La prima. La Suprema Corte si sforza in tutti i modi di ribadire che non le è permesso sindacare le scelte imprenditoriali, ma soltanto considerare l'oggettiva verificabilità della motivazione datoriale. Ricorda qualcosa? Ne abbiamo parlato al post precedente.
L'art. 18, c. 7, Statuto dei Lavoratori post riforma Fornero dispone che il giudice "può altresì applicare la... disciplina [del reintegro] nell'ipotesi in cui accerti la manifesta insussistenza del fatto posto a base  del  licenziamento per giustificato motivo oggettivo; [invece], nelle altre ipotesi in cui accerta che non ricorrono gli estremi del... giustificato motivo [oggettivo],  il giudice applica la" mera tutela risarcitoria. L'art. 3, c. 1, D. Lgs. n. 23 del 2015, addirittura, prevede sempre e in ogni caso la sola tutela risarcitoria in caso di giustificato motivo oggettivo (anche se poi la giurisprudenza ha comunque chiarito che, in caso di "insussistenza giuridica" del fatto contestato, la reintegra è possibile checché ne pensi Matteo). La sentenza in questione va un po' in questo senso: il licenziamento, se motivato, è irreversibile; e ciò anche se il motivo è "sbagliato".

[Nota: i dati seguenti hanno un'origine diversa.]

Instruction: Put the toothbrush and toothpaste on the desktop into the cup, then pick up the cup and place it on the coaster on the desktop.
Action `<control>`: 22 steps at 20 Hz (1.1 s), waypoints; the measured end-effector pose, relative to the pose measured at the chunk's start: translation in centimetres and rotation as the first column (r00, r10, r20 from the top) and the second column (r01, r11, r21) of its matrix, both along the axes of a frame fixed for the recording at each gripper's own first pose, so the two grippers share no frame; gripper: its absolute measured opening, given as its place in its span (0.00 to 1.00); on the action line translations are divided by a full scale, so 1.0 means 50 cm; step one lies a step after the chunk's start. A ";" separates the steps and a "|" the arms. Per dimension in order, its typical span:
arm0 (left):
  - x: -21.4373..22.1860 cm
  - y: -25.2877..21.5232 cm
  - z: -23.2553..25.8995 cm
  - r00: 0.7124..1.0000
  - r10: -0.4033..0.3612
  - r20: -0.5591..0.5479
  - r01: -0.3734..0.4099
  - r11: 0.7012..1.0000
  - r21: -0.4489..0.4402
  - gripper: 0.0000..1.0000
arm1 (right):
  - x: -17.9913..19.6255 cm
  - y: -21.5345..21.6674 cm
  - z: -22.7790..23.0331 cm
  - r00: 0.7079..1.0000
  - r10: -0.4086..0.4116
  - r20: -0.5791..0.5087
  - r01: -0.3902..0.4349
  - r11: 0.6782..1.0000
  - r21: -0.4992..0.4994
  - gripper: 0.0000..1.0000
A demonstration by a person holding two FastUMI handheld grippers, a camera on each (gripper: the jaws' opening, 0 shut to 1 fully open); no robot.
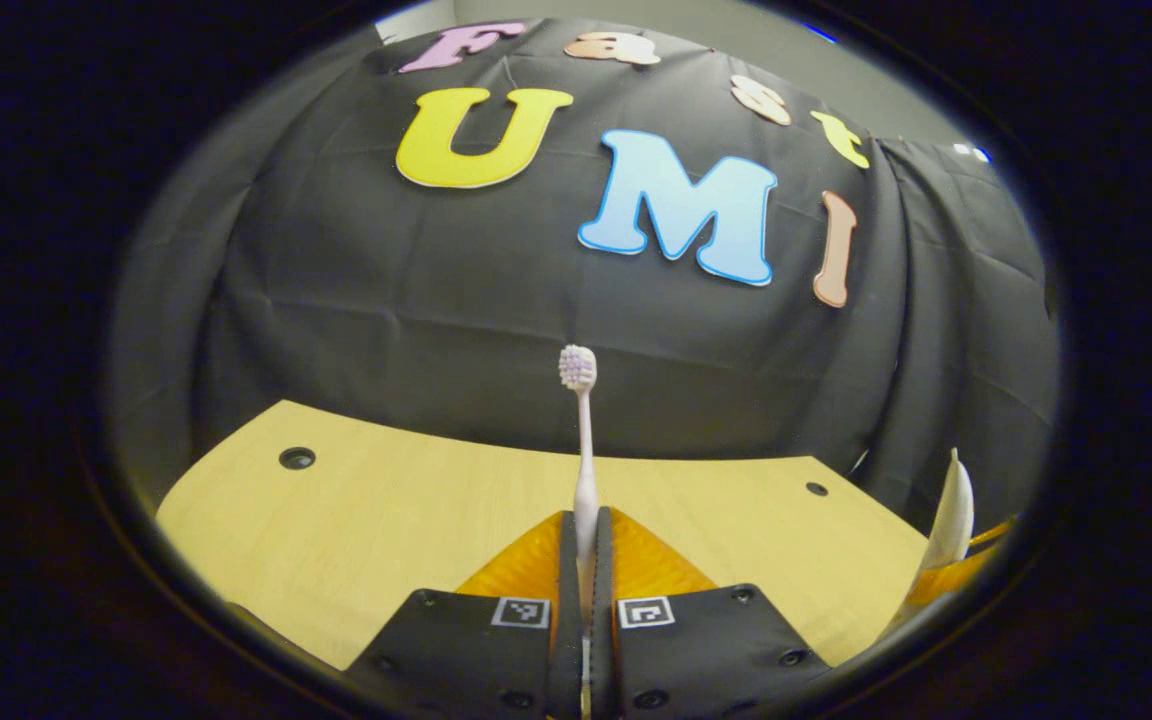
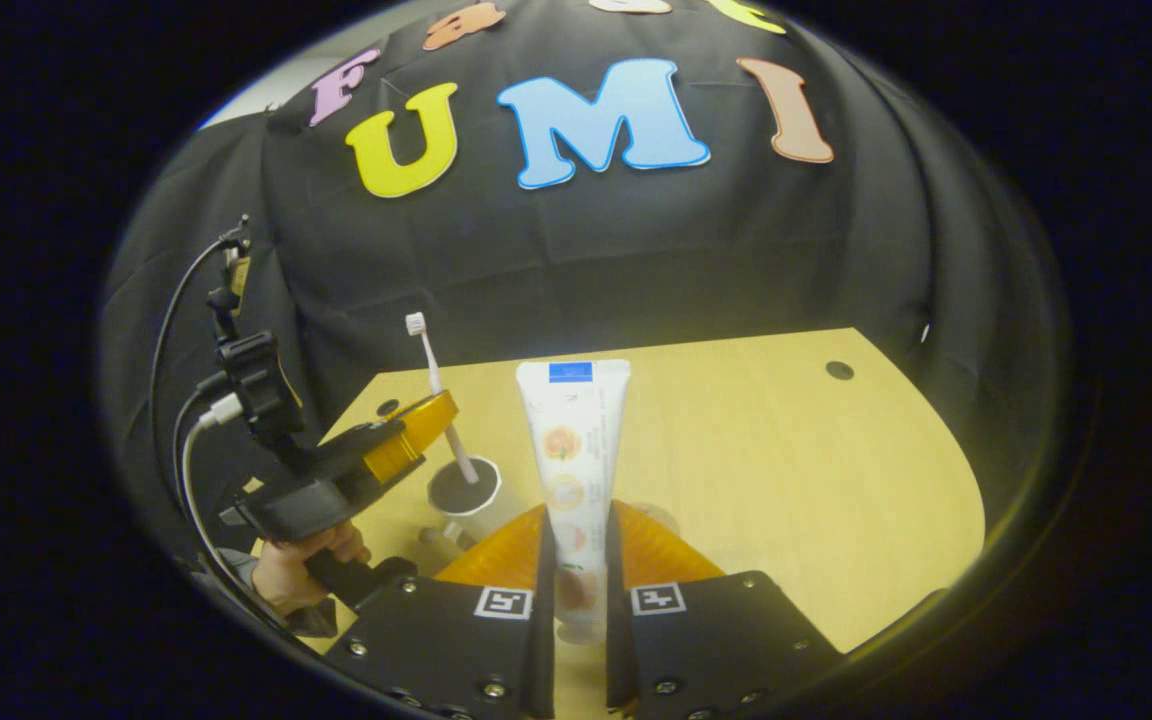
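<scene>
My left gripper [image 1: 586, 545] is shut on the handle of a pale pink toothbrush [image 1: 581, 420], which stands upright with its bristles on top. In the right gripper view that same left gripper [image 2: 441, 412] holds the toothbrush [image 2: 433, 375] tilted, with its lower end dipping into the dark mouth of a white cup [image 2: 464, 497] on the wooden desktop [image 2: 756, 480]. My right gripper [image 2: 576, 565] is shut on a white toothpaste tube [image 2: 574, 440], held upright to the right of the cup. The tube's edge [image 1: 951, 510] appears at the far right of the left gripper view.
A hand [image 2: 311, 565] grips the left gripper's handle, with cables rising from it at the left. The desktop has small round holes [image 1: 297, 458] [image 2: 839, 370] near its back corners. Black cloth hangs right behind the table's far edge.
</scene>
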State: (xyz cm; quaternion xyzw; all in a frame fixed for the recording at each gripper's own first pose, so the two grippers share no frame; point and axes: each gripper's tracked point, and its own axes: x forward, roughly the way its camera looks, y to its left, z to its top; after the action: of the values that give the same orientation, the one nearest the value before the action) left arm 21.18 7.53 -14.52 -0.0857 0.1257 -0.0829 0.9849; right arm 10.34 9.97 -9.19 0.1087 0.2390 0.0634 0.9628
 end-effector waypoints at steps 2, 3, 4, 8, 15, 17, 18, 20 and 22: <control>-0.006 -0.002 -0.012 1.000 -0.010 -0.004 0.010 1.000 0.009 0.15 | 0.007 0.023 -0.001 1.000 0.017 -0.006 -0.017 1.000 0.004 0.21; -0.005 -0.001 -0.014 1.000 -0.012 -0.005 0.012 1.000 0.007 0.16 | 0.010 0.031 0.000 1.000 0.024 -0.008 -0.024 1.000 0.002 0.24; -0.011 0.000 -0.018 1.000 -0.011 -0.008 0.011 1.000 0.005 0.17 | 0.010 0.037 0.001 0.999 0.033 -0.007 -0.033 0.999 -0.002 0.21; -0.027 0.001 -0.038 0.998 -0.041 -0.048 0.041 0.999 -0.018 0.40 | 0.029 0.059 0.014 0.998 0.060 0.009 -0.060 0.998 -0.016 0.21; -0.078 0.049 0.004 1.000 -0.001 -0.030 0.001 1.000 -0.001 0.89 | 0.098 0.108 0.063 0.988 0.116 0.099 -0.114 0.993 -0.018 0.21; -0.096 0.072 0.017 0.999 0.020 -0.032 -0.020 1.000 0.002 0.93 | 0.123 0.131 0.071 0.980 0.144 0.136 -0.141 0.990 -0.027 0.21; -0.107 0.083 0.020 0.999 0.028 -0.037 -0.028 1.000 0.000 0.93 | 0.133 0.145 0.077 0.976 0.158 0.152 -0.156 0.987 -0.027 0.21; -0.133 0.111 0.022 0.997 0.061 -0.054 -0.061 0.998 -0.001 0.93 | 0.151 0.168 0.080 0.967 0.178 0.184 -0.178 0.984 -0.018 0.21; -0.159 0.140 0.018 0.993 0.093 -0.069 -0.094 0.996 -0.005 0.93 | 0.170 0.195 0.084 0.959 0.196 0.204 -0.197 0.980 -0.013 0.21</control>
State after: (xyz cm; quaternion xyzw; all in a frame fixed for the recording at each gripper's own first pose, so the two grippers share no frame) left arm 13.22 14.52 -13.61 -0.0983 0.1551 -0.0341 0.9824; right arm 18.86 19.72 -5.01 0.0808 0.1484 0.1703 0.9708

Bene. Questo per dire che, quando qualcuno si troverà a spasso perché one is megl' che du (nel senso che, al contrario della nota pubblicità, un lavoratore costa meno di due... "e tanto gli straordinari non glieli pago"), cioè nel caso estremo di licenziamento davvero per un mero incremento del profitto, beh... almeno saprà chi ringraziare.

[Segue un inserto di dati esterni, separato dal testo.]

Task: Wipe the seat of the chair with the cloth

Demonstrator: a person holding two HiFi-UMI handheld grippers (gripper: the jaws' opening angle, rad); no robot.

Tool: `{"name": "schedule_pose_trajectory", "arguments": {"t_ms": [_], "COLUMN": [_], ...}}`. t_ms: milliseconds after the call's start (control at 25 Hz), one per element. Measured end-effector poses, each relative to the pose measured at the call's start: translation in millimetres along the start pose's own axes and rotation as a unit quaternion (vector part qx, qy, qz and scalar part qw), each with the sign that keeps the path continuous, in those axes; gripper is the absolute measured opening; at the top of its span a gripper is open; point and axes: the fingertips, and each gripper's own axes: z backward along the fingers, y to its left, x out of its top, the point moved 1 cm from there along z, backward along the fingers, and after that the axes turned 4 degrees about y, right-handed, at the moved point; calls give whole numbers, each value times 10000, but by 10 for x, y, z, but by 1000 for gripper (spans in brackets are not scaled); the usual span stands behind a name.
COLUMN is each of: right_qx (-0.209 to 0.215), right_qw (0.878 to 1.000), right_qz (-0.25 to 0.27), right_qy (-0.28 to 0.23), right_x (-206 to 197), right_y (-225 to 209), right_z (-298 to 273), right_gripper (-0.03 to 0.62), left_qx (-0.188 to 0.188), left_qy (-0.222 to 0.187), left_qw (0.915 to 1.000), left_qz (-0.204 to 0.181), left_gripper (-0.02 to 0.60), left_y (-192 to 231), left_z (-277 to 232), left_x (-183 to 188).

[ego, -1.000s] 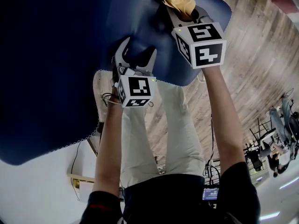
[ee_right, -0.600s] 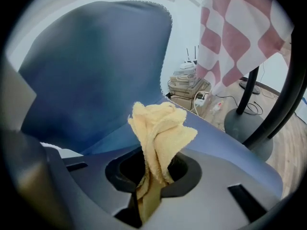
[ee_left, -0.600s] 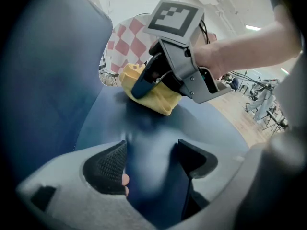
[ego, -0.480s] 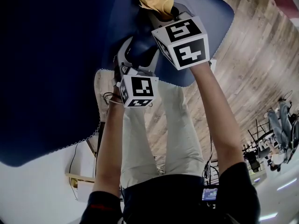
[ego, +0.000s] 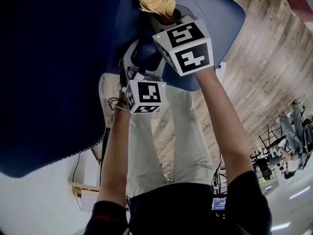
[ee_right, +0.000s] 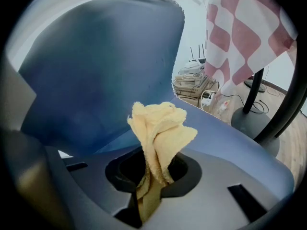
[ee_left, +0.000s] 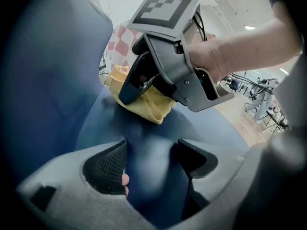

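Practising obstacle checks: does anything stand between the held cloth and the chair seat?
Nothing visible does. The cloth in the right gripper's jaws faces bare blue seat; the left gripper holds the seat's edge, aside.

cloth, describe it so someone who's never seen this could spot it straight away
Find the dark blue chair's seat; over it is the right gripper. The cloth is the crumpled bundle pinched in its jaws, the only pale yellow thing against all that blue.
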Motion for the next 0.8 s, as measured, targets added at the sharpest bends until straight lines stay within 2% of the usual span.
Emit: {"name": "schedule_pose_trajectory", "arguments": {"t_ms": [440,800], "right_qx": [-179,-285], "right_qw": [9997,9995], "right_qz": [155,80], "right_qy": [14,54], "right_x": [-19,-104], "right_y": [-67,-222], "right_z": [4,115], "right_gripper": [60,60], "left_qx": [-28,-28], "left_qy": [-21,-25], "left_qw": [10000,10000], "left_qz": [1,12], "left_gripper": [337,337], "left_y": [-14,6], "left_z": [-25,-8], "left_x": [8,-2]}}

(P.S. per i fenomeni che "ma hai appena detto che serve un motivo giuridicamente rilevante": a giustificazione della decisione dell'imprenditore, basterà addurre un avverso ciclo economico che ha un po' ridotto le commesse; in questi periodi fiorenti non mi sembra così improbabile...).
La seconda, che mi preme maggiormente. La Cassazione, sia pure nello stile paludato e concettoso che le è proprio, sembra voler mettere in guardia i lavoratori. Attenzione, si legge infatti tra le righe della sentenza, che il licenziamento di uno, potrebbe essere la salvezza di altri, perché in tanto saranno mantenuti i posti di lavoro, in quanto l'imprenditore potrà aumentare, a suo piacere, il proprio profitto. Dunque, si inferisce, non è il caso di solidarietà tra lavoratori, o di fronti condivisi di lotta; piuttosto ciascuno si rifugi nel suo particulare, applichi il detto mors tua vita mea (che "viene comunemente usata per descrivere efficacemente un comportamento connotato da caratteri opportunistici", dice il saggio) e vada avanti.

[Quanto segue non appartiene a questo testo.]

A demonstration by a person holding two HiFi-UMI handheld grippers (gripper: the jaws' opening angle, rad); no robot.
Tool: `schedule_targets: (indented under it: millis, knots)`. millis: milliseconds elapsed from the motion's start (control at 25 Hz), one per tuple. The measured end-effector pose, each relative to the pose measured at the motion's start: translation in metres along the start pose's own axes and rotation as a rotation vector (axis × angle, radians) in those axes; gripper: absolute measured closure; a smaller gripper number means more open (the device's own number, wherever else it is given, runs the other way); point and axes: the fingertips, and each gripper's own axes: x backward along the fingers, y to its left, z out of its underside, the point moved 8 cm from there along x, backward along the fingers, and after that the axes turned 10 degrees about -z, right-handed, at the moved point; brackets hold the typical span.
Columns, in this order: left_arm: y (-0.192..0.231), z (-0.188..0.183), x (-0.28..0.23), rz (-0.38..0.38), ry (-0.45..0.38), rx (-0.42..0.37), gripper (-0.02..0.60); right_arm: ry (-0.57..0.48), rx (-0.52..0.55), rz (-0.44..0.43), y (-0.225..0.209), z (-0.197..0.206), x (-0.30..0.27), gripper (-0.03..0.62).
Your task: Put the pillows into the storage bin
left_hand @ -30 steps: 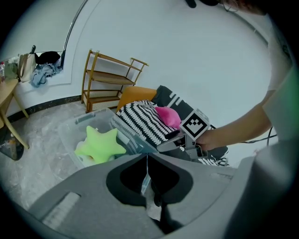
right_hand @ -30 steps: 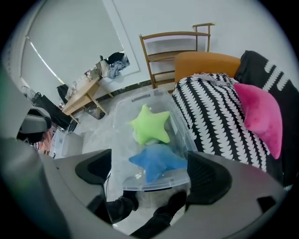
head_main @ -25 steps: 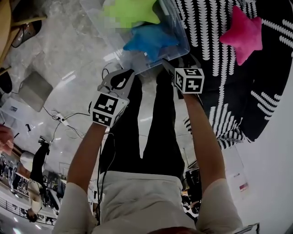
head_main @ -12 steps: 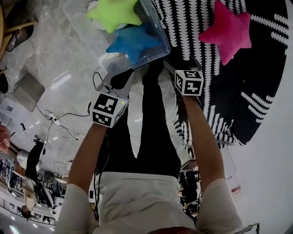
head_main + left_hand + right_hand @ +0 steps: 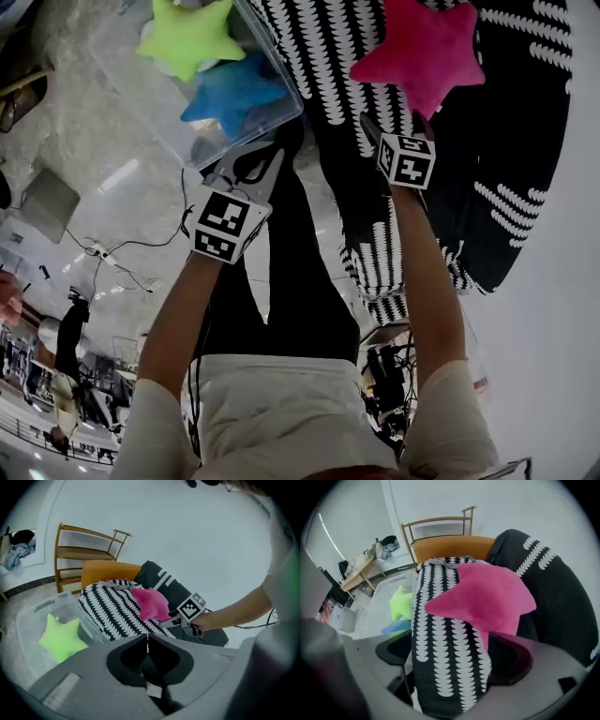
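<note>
A pink star pillow (image 5: pixel 427 47) (image 5: pixel 487 595) (image 5: pixel 150 603) lies on a black-and-white patterned throw (image 5: pixel 328 56). A clear storage bin (image 5: pixel 122 70) (image 5: pixel 33 616) on the floor holds a green star pillow (image 5: pixel 192 36) (image 5: pixel 61 637) and a blue star pillow (image 5: pixel 234 89). My right gripper (image 5: pixel 389 127) (image 5: pixel 454 653) is open at the pink pillow's near point, with patterned fabric between its jaws. My left gripper (image 5: pixel 267 157) (image 5: pixel 147 637) is shut on nothing, just in front of the bin's near corner.
A wooden-framed seat with an orange cushion (image 5: pixel 450 545) (image 5: pixel 105 571) stands behind the throw. A dark patterned cushion (image 5: pixel 525 141) lies right of the pink pillow. Cables (image 5: pixel 122 253) trail over the pale floor at the left. The person's black-trousered legs (image 5: pixel 300 281) are below the grippers.
My right gripper has moved forward and right, up to the pink pillow's near edge. The left gripper stays shut near the bin's corner. The whole view has swung to the right.
</note>
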Motion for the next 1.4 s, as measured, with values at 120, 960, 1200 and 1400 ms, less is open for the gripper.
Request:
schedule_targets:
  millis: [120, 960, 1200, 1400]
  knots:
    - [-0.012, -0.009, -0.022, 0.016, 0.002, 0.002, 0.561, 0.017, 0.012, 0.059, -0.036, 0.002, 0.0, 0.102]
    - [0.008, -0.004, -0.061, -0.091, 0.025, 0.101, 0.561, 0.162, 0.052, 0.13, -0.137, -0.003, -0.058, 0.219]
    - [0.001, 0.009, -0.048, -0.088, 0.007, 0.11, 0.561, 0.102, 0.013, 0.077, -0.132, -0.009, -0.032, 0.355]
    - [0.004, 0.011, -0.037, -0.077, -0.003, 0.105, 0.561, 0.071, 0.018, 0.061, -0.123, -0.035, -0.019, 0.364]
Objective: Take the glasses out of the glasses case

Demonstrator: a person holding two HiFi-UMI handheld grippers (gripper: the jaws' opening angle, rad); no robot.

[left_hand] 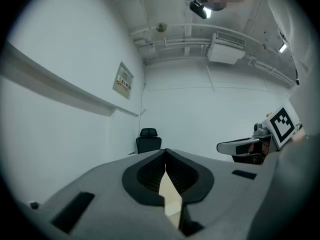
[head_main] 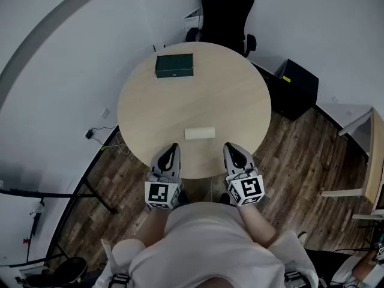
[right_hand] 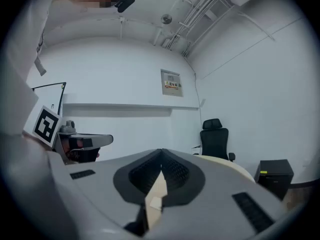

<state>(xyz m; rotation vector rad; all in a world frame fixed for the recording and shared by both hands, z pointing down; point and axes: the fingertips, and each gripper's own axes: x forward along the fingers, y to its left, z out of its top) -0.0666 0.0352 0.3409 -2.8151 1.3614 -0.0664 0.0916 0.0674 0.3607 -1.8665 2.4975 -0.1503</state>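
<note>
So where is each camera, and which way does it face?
Head view: on the person's head, facing steeply down at the table; left gripper, right gripper and chest show.
Left gripper view: on that gripper, facing forward along its shut jaws; right gripper shows.
Right gripper view: likewise; left gripper shows.
Both share the chair.

Table [head_main: 240,95] top open ahead of left gripper [head_main: 172,149] and right gripper [head_main: 231,149], save beige box [head_main: 199,133] just ahead between them, green case [head_main: 174,65] at far edge, chair [head_main: 225,11] beyond.
</note>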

Questo, in Italia, sta succedendo da qualche anno, sia a livello di singola azienda, sia - soprattutto - a livello di categorie produttive, l'un contro l'altra armate. Mitologiche le campagne stampa, normalmente molto interessate, contro i dipendenti pubblici improduttivi (almeno si privatizzano le galline dalle uova d'oro: sanità, trasporto locale...), contro i notai, contro i tassisti, contro i farmacisti (così vendiamo i farmaci da banco alla Coop e alla Conad).
Le poche voci che si sono alzate contro questo atteggiamento, come quella di Alberto Bagnai, solo ora iniziano ad essere ascoltate. In passato, sono state snobbate, addirittura sono state calunniate e si è cercato di metterle a tacere. Ovvio anche qualche scatto d'ira.
Se i lavoratori vogliono mantenere qualche diritto, o provare a riprendersi quelli già persi, devono invece recuperare la propria coscienza e dignità di classe in un periodo storico in cui le classi sociali sono state abolite per decreto, devono comprendere quali sono i loro interessi comuni (che sono, in gran parte, coincidenti con quelli di alcune delle categorie sopra bistrattate, ma anche con quelli di professionisti, artigiani - evasori per definizione, sempre secondo certa stampa - e piccoli o medi imprenditori), devono identificare chi ha invece obiettivi incompatibili con il proprio benessere (e sa, tra l'altro, perseguirli molto bene).
Insomma. Più solidarietà. Meno narrazione. E anche un po' di palle.
Questo ci vuole. Lo si capisce anche dalle sentenze della Cassazione.